Among respondents not looking to electrify, the most-cited response was “too expensive” (48 percent), followed by both “uncertainty about future grid stability” and “other,” which were each selected by 17 percent of respondents.
Response | Percent of respondents (among each group) | ||
Firms aiming to electrify or already electrified | Firms not aiming to electrify | ||
Firms with operations primarily focused on the Permian | Firms with operations primarily focused outside the Permian | ||
Lead times for equipment | 8 | 26 | 7 |
Uncertainty about future access to the grid | 29 | 9 | 10 |
Uncertainty about future grid stability | 17 | 13 | 17 |
Too expensive | 13 | 30 | 48 |
Regulatory and permitting issues | 8 | 4 | 0 |
Other | 25 | 17 | 17 |
NOTE: Executives from 76 oil and gas firms answered this question during the survey collection period, Sept. 11–19, 2024. Among the responses from firms aiming to electrify their oilfield operations or have already electrified, responses came from 24 firms with operations primarily focused on the Permian and 23 firms with operations primarily focused outside the Permian. Responses came from 29 firms not aiming to electrify. SOURCE: Federal Reserve Bank of Dallas. |
|||
Special Questions Comments
Exploration and Production (E&P) Firms
- We stand by the hypothesis that the world is swiftly running out of $60 barrels on the way to $100+ barrels within the next five years. OPEC is being punished short term for ceding market share. To us, it appears to be a savvy "oil storage" policy. U.S. shale will decline in a similar fashion to how Hemingway went bankrupt: "Gradually, then all of a sudden." Why do you think very sophisticated firms, worth tens of billions of dollars, are selling out to the super majors for equity despite a market-leading Permian footprint?
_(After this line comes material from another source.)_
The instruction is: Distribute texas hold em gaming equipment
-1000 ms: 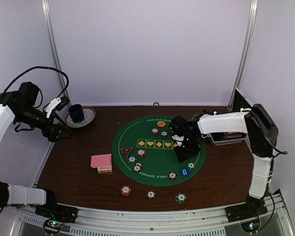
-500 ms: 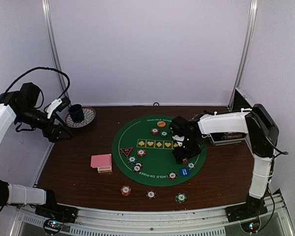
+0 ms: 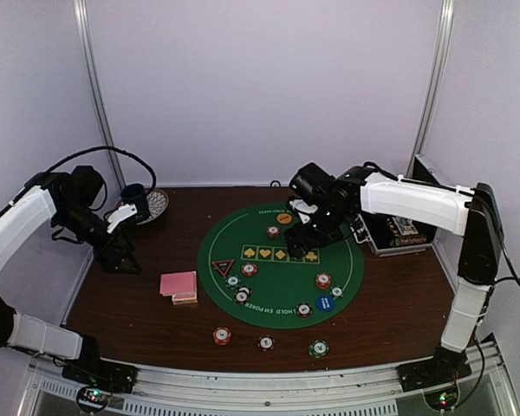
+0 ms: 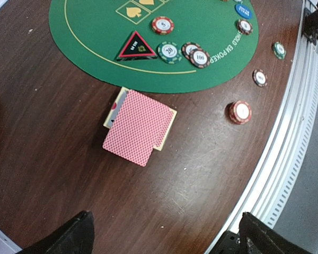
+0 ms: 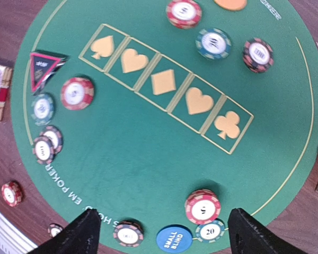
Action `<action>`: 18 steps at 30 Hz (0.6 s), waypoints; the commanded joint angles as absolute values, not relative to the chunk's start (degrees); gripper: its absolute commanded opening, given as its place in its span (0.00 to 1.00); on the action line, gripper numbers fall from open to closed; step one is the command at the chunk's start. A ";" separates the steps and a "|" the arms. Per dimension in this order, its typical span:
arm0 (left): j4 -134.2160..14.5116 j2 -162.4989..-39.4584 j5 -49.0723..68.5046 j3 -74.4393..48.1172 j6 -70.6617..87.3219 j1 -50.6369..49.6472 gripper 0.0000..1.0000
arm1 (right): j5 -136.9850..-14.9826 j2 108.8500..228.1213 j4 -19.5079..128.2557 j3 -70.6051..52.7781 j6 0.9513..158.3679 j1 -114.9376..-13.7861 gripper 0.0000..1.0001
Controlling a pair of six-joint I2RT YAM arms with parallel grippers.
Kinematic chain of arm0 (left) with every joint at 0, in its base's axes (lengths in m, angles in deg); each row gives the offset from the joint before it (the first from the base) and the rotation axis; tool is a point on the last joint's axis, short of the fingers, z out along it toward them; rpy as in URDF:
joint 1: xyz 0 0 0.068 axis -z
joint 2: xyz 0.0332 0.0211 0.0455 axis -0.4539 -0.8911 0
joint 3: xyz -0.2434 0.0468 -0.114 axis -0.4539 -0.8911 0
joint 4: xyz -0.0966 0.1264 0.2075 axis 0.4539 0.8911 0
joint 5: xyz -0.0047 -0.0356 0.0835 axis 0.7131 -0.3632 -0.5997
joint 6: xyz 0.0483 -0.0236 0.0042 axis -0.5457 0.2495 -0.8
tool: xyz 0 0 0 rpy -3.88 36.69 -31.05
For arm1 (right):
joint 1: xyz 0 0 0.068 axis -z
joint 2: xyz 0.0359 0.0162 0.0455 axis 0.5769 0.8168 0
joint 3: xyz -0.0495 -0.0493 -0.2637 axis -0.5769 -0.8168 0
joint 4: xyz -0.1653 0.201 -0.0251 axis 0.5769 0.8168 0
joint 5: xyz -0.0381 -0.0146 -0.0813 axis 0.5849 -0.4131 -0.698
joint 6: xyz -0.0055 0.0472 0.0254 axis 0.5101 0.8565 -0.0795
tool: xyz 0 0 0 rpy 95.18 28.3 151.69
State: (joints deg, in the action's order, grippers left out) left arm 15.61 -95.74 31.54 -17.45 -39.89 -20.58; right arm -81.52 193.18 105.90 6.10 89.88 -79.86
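Chips lie scattered over the round green mat and near the table's front edge. The card deck sits just off the mat's left rim. A cup stands on a plate at the far left corner. The case at the right edge is open, contents unclear. The left gripper and right gripper gape wide, holding nothing.

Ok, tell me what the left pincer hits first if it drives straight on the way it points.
The left pincer would probably meet bare tabletop first, just short of the pink-backed card deck; depth is unclear.
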 commanded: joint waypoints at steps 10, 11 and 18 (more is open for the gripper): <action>0.66 -107.87 21.99 -22.33 -47.13 -11.59 0.98 | -75.33 185.22 98.32 1.43 99.83 -82.87 1.00; -0.47 -108.60 21.47 -22.70 -47.52 -11.15 0.98 | -74.52 184.41 96.94 0.30 100.93 -82.87 0.99; -7.71 -111.72 19.97 -26.10 -50.60 -8.03 0.98 | -72.16 181.03 93.03 -4.26 105.01 -83.34 1.00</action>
- The oil community prefers to await the allocation of capital until after the election. Deflationary pressures in China continue to curtail oil demand. India is buying cheap Russian oil, which is also helping cap world prices. Future OPEC+ production allotments are uncertain. The lack of a war-price premium in product prices is a concern. Technical analysis of the recent oil-price movements suggests that WTI could drop to around $55 per barrel depending on whether the U.S. is entering a recession.
Oil and Gas Support Services Firms
- Most of our rigs are capable of running off grid power, but the logistical (regulatory and permitting) hurdles that our customers have to go through to bring power to the rig is formidable and expensive.
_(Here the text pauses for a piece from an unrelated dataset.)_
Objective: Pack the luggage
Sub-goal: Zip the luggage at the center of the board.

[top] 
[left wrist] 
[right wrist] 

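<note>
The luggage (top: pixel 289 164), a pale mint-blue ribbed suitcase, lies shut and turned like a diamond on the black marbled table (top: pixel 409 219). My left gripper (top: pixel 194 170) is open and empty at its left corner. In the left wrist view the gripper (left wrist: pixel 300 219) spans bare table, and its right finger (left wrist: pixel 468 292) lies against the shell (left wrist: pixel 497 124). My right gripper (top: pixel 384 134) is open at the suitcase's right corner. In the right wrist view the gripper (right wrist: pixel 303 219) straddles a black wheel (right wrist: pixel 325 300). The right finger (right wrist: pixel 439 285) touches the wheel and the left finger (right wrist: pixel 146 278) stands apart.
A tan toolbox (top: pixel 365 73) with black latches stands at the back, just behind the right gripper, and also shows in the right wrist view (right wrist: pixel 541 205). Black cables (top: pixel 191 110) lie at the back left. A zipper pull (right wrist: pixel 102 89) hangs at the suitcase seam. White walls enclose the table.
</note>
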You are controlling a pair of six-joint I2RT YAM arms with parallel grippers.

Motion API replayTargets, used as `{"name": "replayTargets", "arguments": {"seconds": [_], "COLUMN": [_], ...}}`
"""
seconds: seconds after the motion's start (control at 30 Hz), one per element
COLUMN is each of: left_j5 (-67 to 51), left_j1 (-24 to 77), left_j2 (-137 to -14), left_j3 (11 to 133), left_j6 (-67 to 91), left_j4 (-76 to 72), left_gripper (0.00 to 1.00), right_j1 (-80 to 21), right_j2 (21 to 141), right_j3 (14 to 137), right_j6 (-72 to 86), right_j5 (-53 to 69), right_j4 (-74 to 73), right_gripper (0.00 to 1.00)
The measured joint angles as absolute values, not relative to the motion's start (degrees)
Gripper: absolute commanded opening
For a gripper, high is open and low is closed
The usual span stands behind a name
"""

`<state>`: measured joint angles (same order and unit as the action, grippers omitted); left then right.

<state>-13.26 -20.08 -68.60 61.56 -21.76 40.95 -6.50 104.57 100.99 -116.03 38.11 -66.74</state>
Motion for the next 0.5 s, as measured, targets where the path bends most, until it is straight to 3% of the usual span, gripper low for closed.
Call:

- The Electric Reliability Council of Texas and/or Public Utility Commission of Texas are struggling with regulatory framework around distributed generation, behind-the-meter generation and grid interconnections. Statutory requirements for utilities to approve grid interconnections have no teeth; what should take three months now takes 12 to 18 months. Lead times for intermediate voltage (~14KVa) transformers, etc., are now two to three years, and utility-scale high-voltage components are in the five-to-seven-year range. Utility-scale battery backup costs roughly 10 to 15 times the cost of natural gas-powered peaking facilities. Concerns about being able to meet projected demand driven by AI and/or data centers and/or bitcoin mining abound. Serious concerns about large tech players locking up baseload and peaking power supplies and driving up the costs for consumers also exist.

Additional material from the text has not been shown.